The line that contains "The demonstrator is" marks the end: retype the data below exactly from its first line through that line.

*** Begin section ***

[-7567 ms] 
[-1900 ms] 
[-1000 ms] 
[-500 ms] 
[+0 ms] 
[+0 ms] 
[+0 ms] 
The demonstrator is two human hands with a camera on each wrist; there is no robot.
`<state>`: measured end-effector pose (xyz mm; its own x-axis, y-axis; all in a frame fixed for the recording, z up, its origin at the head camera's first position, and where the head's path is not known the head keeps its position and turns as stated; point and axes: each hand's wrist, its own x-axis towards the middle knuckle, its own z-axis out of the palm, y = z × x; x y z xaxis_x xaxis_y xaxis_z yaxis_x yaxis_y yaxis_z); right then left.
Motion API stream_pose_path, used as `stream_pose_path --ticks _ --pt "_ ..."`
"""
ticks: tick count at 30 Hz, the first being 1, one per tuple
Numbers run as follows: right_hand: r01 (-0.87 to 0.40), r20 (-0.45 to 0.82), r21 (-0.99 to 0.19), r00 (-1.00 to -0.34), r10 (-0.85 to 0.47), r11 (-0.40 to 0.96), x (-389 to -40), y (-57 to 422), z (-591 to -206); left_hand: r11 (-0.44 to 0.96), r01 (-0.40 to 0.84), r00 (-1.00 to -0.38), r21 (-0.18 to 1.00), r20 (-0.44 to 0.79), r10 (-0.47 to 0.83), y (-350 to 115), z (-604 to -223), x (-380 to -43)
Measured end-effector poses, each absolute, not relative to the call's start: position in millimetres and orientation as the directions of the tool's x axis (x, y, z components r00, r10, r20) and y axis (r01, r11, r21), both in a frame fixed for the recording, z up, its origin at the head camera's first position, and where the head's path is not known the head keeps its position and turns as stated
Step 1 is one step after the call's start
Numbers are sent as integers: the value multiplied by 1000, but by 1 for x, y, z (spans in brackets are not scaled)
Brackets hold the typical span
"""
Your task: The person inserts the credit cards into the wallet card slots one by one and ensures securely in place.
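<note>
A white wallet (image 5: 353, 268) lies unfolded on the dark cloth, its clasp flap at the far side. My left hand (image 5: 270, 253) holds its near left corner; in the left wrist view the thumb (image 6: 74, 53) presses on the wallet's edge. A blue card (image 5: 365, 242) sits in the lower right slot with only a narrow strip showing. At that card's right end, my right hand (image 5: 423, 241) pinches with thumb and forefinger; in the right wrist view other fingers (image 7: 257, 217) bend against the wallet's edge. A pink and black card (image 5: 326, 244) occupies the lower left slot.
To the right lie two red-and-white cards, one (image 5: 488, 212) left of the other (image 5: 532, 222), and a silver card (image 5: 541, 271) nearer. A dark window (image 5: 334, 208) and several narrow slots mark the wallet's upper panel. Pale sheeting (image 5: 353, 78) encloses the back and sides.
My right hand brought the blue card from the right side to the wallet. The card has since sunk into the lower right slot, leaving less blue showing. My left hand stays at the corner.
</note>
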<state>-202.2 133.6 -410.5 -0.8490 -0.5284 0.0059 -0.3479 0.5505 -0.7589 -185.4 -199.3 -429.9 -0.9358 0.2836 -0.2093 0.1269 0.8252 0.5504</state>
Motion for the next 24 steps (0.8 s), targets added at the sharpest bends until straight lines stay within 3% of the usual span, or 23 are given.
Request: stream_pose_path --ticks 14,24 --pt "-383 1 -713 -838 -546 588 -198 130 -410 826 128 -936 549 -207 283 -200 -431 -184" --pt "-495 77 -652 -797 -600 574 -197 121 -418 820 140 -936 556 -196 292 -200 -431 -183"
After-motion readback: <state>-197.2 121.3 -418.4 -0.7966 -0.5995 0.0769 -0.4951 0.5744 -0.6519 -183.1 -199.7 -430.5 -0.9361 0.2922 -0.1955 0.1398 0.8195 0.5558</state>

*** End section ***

WRITTEN SOLUTION:
[-7567 ms] 
[-1900 ms] 
[-1000 ms] 
[-500 ms] 
[+0 ms] 
[+0 ms] 
[+0 ms] 
The demonstrator is two human hands with a camera on each wrist; there is no robot.

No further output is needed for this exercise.